◆ WHAT YOU WILL DO: The whole listing below needs to be duplicated exactly, pictures aside.

◆ DATA SHOWN:
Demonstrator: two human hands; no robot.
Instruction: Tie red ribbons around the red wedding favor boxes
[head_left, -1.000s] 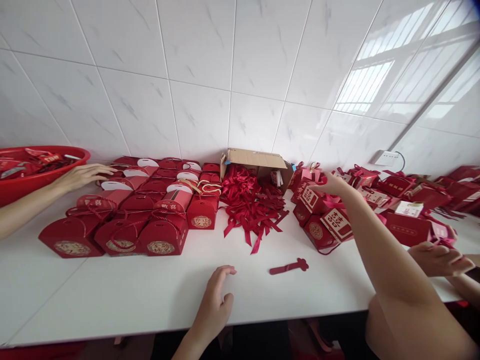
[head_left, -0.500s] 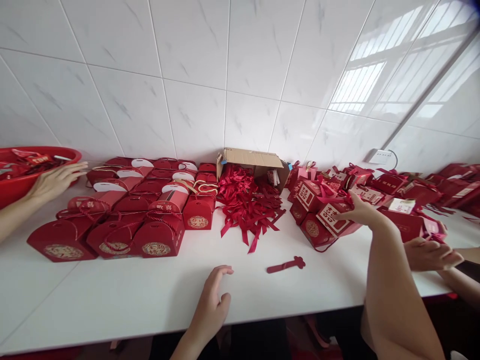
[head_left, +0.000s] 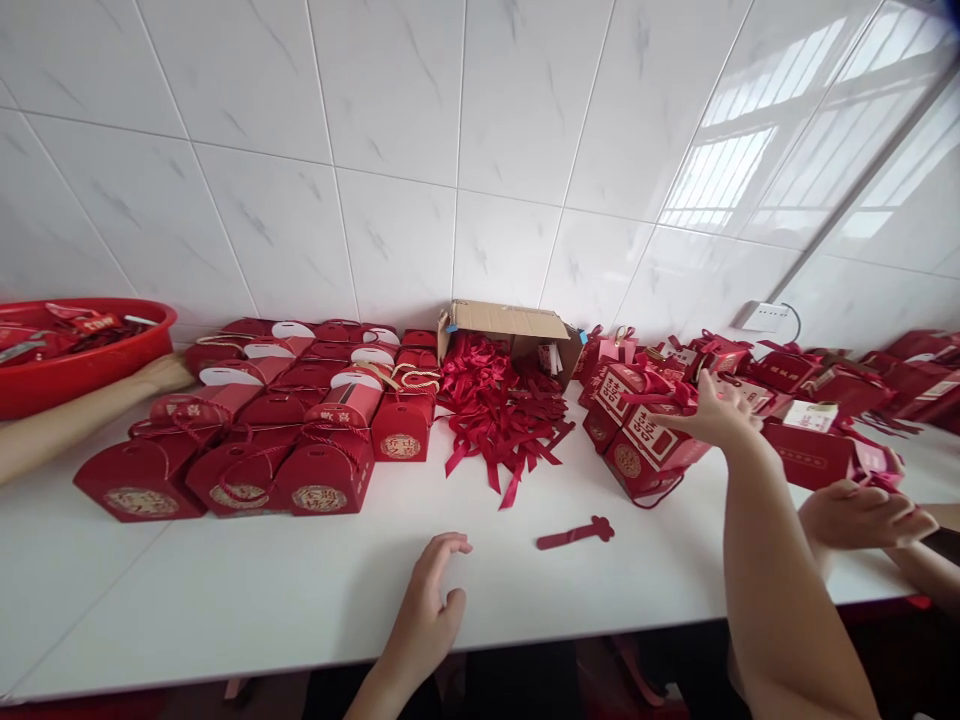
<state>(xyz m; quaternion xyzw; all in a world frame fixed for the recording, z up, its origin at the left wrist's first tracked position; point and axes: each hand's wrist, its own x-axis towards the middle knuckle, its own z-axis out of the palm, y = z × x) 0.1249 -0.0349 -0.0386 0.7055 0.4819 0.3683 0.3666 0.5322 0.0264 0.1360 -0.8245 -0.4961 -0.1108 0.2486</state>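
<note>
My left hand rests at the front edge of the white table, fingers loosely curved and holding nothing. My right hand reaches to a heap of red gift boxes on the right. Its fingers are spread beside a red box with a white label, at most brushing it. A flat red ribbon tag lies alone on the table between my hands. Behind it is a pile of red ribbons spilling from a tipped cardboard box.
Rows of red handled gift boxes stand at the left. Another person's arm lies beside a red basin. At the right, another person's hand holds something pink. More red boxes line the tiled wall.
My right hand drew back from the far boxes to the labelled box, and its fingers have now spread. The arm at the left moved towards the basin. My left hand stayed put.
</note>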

◆ FINISHED TASK:
Demonstrator: two human hands; no robot.
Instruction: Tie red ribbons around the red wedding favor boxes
[head_left, -1.000s] 
[head_left, -0.500s] 
[head_left, +0.000s] 
<state>(xyz m; quaternion xyzw; all in a world frame fixed for the recording, z up, its origin at the left wrist's first tracked position; point and axes: each hand's wrist, its own x-axis towards the middle knuckle, its own z-axis out of the palm, y = z × x) 0.1249 -0.0349 -0.0386 0.7055 0.4819 0.3683 0.3666 0.5322 0.0264 0.1360 -0.8245 -0.4961 -0.1108 0.2486</state>
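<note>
My left hand rests at the front edge of the white table, fingers loosely curved and holding nothing. My right hand reaches to a heap of red gift boxes on the right. Its fingers are spread beside a red box with a white label, at most brushing it. A flat red ribbon tag lies alone on the table between my hands. Behind it is a pile of red ribbons spilling from a tipped cardboard box.
Rows of red handled gift boxes stand at the left. Another person's arm lies beside a red basin. At the right, another person's hand holds something pink. More red boxes line the tiled wall.
My right hand drew back from the far boxes to the labelled box, and its fingers have now spread. The arm at the left moved towards the basin. My left hand stayed put.
</note>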

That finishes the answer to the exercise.